Na casa de convalescença, está hoje uma menina que pariu um bebé.

Corpo estranho

Na casa de convalescença, está hoje uma menina que pariu um bebé. Não lhe deram alternativa, e ela fê-lo. Mas ela não se diz mãe, nem deu à luz um filho. Ela pariu um ser, feito do sémen indesejado do parente que a violou.

Tem doze anos, esta menina. E quando a vejo, o bebé tem seis meses, mas não parece. Não segura a cabeça e é miudinho como se só tivesse sido parido há pouco. Centímetros poucos de vida indesejada. Não a deixaram ver-se livre dele, daquele apêndice. Mas ela não é mãe. Ela é filha e menina, e olha para o mundo com o olhar egocêntrico de quem o é. Ela quer estar em qualquer lado menos ali, naquela casa de convalescença no fim do mundo, mas tem de estar por causa dele. Desde que o pariu, tudo é ele e por causa dele e à volta dele.
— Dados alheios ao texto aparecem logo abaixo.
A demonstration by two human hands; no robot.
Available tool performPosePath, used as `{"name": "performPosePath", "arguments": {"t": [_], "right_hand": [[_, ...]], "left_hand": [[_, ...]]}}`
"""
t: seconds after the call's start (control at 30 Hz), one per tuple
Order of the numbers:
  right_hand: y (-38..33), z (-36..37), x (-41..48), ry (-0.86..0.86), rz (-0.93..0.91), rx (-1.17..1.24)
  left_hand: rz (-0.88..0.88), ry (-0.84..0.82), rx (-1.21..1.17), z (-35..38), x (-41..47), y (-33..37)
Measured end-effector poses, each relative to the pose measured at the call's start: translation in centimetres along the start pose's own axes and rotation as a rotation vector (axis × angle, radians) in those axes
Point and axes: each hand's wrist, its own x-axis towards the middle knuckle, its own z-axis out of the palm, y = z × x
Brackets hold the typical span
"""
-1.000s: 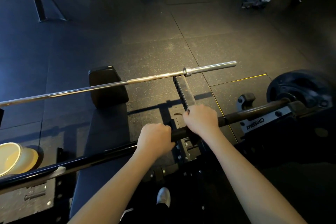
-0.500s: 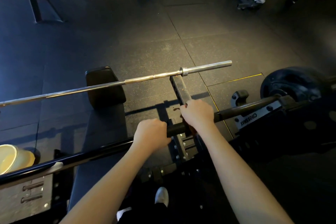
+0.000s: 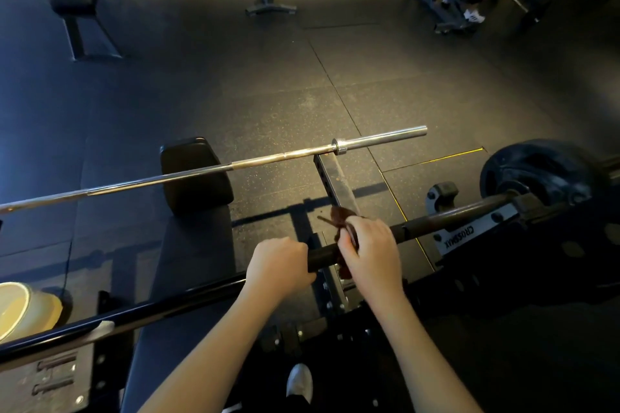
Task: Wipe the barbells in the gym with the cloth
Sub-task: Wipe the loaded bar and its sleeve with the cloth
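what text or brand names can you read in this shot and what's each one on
"CROSSMAX" on the pale plate bolted to the black rack below the dark barbell, upside down to the camera.
On the weight plate, any marking is too dark to read.
Nothing else legible.

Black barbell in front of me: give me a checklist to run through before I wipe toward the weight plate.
1. Left hand grips the black barbell: ok.
2. Right hand holds the cloth: ok.
3. Cloth lies against the bar: ok.
4. Bar bare just beyond the right hand: ok.
5. Weight plate secured on the bar's end: cannot tell.
6. Dirt left on the bar: cannot tell, too dark.
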Motion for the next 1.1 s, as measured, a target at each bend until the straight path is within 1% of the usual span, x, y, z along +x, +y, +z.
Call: {"name": "performPosePath", "arguments": {"t": [0.03, 0.07, 0.13, 0.17, 0.23, 0.27, 0.3, 0.33, 0.4, 0.43, 0.47, 0.5, 0.53, 0.6, 0.63, 0.67, 0.7, 0.73, 0.77, 0.8, 0.83, 0.87, 0.93, 0.97, 1.0, 1.07, 1.1], "right_hand": [[0.1, 0.1, -1.7, 0.060, -0.040, 0.082], [0.5, 0.3, -2.3, 0.095, -0.082, 0.085], [0.5, 0.4, -0.6, 0.079, -0.069, -0.032], [0.1, 0.5, 1.2, 0.017, -0.029, -0.112], [-0.7, 0.2, 5.0, -0.216, 0.080, -0.237], [-0.6, 0.1, 6.0, -0.285, 0.130, -0.261], [-0.4, 0.2, 6.0, -0.298, 0.151, -0.252], [-0.1, 0.1, 5.1, -0.250, 0.132, -0.210], [0.3, 0.0, 1.1, -0.005, 0.003, -0.030], [0.2, 0.0, -1.2, 0.062, -0.047, 0.031], [0.5, 0.3, -2.0, 0.087, -0.101, 0.028], [0.7, 0.4, -1.2, 0.074, -0.128, -0.002], [1.0, 0.2, 0.6, 0.038, -0.106, -0.040], [1.7, -1.5, 4.2, -0.069, 0.045, -0.130], [2.3, -3.0, 5.3, -0.055, 0.134, -0.129], [3.3, -4.5, 5.5, 0.002, 0.240, -0.044], [4.0, -5.4, 4.8, 0.077, 0.319, 0.091], [4.3, -5.7, 3.3, 0.137, 0.345, 0.208], [3.9, -5.2, 1.5, 0.166, 0.294, 0.244], [3.3, -3.9, -0.2, 0.143, 0.216, 0.214], [2.9, -2.1, -1.7, 0.111, 0.122, 0.164], [2.8, -0.6, -2.5, 0.118, 0.044, 0.088], [2.9, 0.1, -1.0, 0.161, -0.019, -0.036], [2.7, -0.5, 0.5, 0.127, -0.011, -0.079], [2.4, -1.2, 2.4, 0.019, 0.030, -0.128], [2.2, -2.4, 6.3, -0.256, 0.164, -0.133], [2.1, -2.3, 7.2, -0.321, 0.203, -0.132]], "left_hand": [[0.002, 0.000, 0.003, 0.0, 0.0, -0.1], [0.003, 0.004, 0.008, 0.1, 0.1, -0.1], [-0.003, 0.012, 0.016, 0.1, 0.1, 0.0], [-0.007, 0.020, 0.017, 0.0, 0.1, 0.1], [-0.011, 0.031, 0.018, -0.1, 0.2, 0.1], [-0.011, 0.030, 0.018, -0.1, 0.2, 0.2], [-0.011, 0.031, 0.018, 0.0, 0.1, 0.2], [-0.013, 0.033, 0.017, 0.1, 0.0, 0.2], [-0.014, 0.028, 0.013, 0.2, 0.1, 0.1], [-0.013, 0.026, 0.013, 0.2, 0.1, 0.1], [-0.010, 0.029, 0.016, 0.2, 0.1, 0.1], [-0.008, 0.033, 0.019, 0.3, 0.1, 0.0], [-0.010, 0.033, 0.019, 0.3, 0.0, 0.1], [-0.008, 0.039, 0.020, 0.0, -0.1, 0.2], [-0.006, 0.042, 0.015, 0.1, -0.1, 0.2], [-0.006, 0.041, 0.007, 0.2, 0.0, 0.1], [-0.003, 0.040, 0.003, 0.2, 0.0, 0.0], [0.001, 0.040, 0.006, 0.3, 0.1, -0.1], [0.004, 0.043, 0.012, 0.4, 0.2, -0.1], [0.005, 0.048, 0.021, 0.5, 0.2, -0.2], [0.004, 0.055, 0.032, 0.5, 0.2, -0.2], [0.003, 0.061, 0.042, 0.6, 0.2, -0.2], [-0.007, 0.068, 0.042, 0.8, 0.2, -0.2], [-0.013, 0.068, 0.042, 0.7, 0.1, -0.2], [-0.018, 0.063, 0.041, 0.6, 0.1, -0.1], [-0.017, 0.060, 0.035, 0.4, 0.2, 0.0], [-0.016, 0.051, 0.031, 0.3, 0.1, 0.0]]}}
O bebé que tem seis meses e não parece, tem gesso numa perna. Perna fininha de fome. Ela não lhe dá de comer, dizem. Mas a menina sorri, nervosa, e diz que dá. Que gosta daquele apêndice. E como? O gesso, a perna partida? Diz que dormia no chão, o apêndice, quando um parente, o que a violou ou outro, o pisou sem querer. Diz ela. Por isso veio para ali, confirma a cuidadora. Porque tem a perna partida.

Pego no apêndice, que nas minhas mãos é um bebé que sorri quando tapo e destapo a cara, e faço caretas. O gesso é tão grande e tão pesado, naquele corpo de nada. E enquanto ele sorri e eu faço tilintar as chaves do carro para ele alcançar, reparo que o bracinho esquerdo não mexe. Está parado, ao lado dele, como se fosse trapo. E quando lhe toco, a carinha deforma-se e do sorriso nasce um choro.

E como? Desde quando, o bracinho que não mexe? Ela não reparou. Não tinha dado por isso ainda. Talvez essa manhã? Encolhe os ombros. Não sabe.

Está um médico comigo. Perguntamos à menina se pegou nele pelo braço, se o levantou assim, como se levanta um boneco de trapo. Ela diz que não. É tão bonita, a menina, é difícil não reparar como é bonita. Pestanas grossas e olhos escuros, brilhantes de súplica, onde não consigo conceber que se esconda maldade. Ela diz que não.

Mas pegou.

O apêndice chora durante a noite. Exige sempre, exige mais, e ela não é mãe. Pegou nele sim, agarrou-lhe o braço à bruta, irritada talvez, e rodou-o, e aquele corpo frágil partiu outra vez. Ela não diz. Dizem-no as outras, no silêncio saturado com que nos olham e calam. E confirmam mais tarde, quando sabemos por certo que o braço está partido como a perna.

A menina ainda não percebeu que não foi só violada e pariu um bebé. Mas que é mãe e tem um filho. Arrepende-se, agora. Só que é tarde, e vai pagar caro o não ter percebido logo, desde o exacto momento em que o tio meteu o membro por onde mais tarde saiu o bebé. Devia ter lutado mais, com forças que não tinha, gritado alto que não, mesmo que ele lhe tapasse a boca e prendesse a garganta. Devia ter feito o impossível, porque o corpo ainda lhe pertencia. Depois é que já não. Mal a semente pegou, o corpo passou a ser do mundo dos homens.

Pela porta onde nós saímos, há-de entrar mais tarde a polícia. O tio que a violou, já saiu de cena e não volta a entrar na peça. Num país que não reconhece o estatuto de refugiado, o silêncio é sobrevivência. Não há gritos nem acusações. Os crimes calam-se e encerram-se a sete chaves. São tantos, esses crimes, tantas as vítimas e tantos os vitimários. E é assim que o papel do tio se resume a um acto, aquele em que se livrou do sémen que lhe enchia as calças. Acto fundamental, porque foi desse líquido peganhento que se formou aquele apêndice que ela só quer que morra desde que nasceu. Mas o apêndice resiste a tudo. A polícia vem por ela, porque ele resiste e mostra tudo. As fracturas, a falta de alimento. É pequeno como um verme e, provavelmente, com tanto maltrato, haverá de ter o cérebro de um, mas sobrevive. Ela, é que já deixou de existir. E eu nunca mais hei-de saber dela.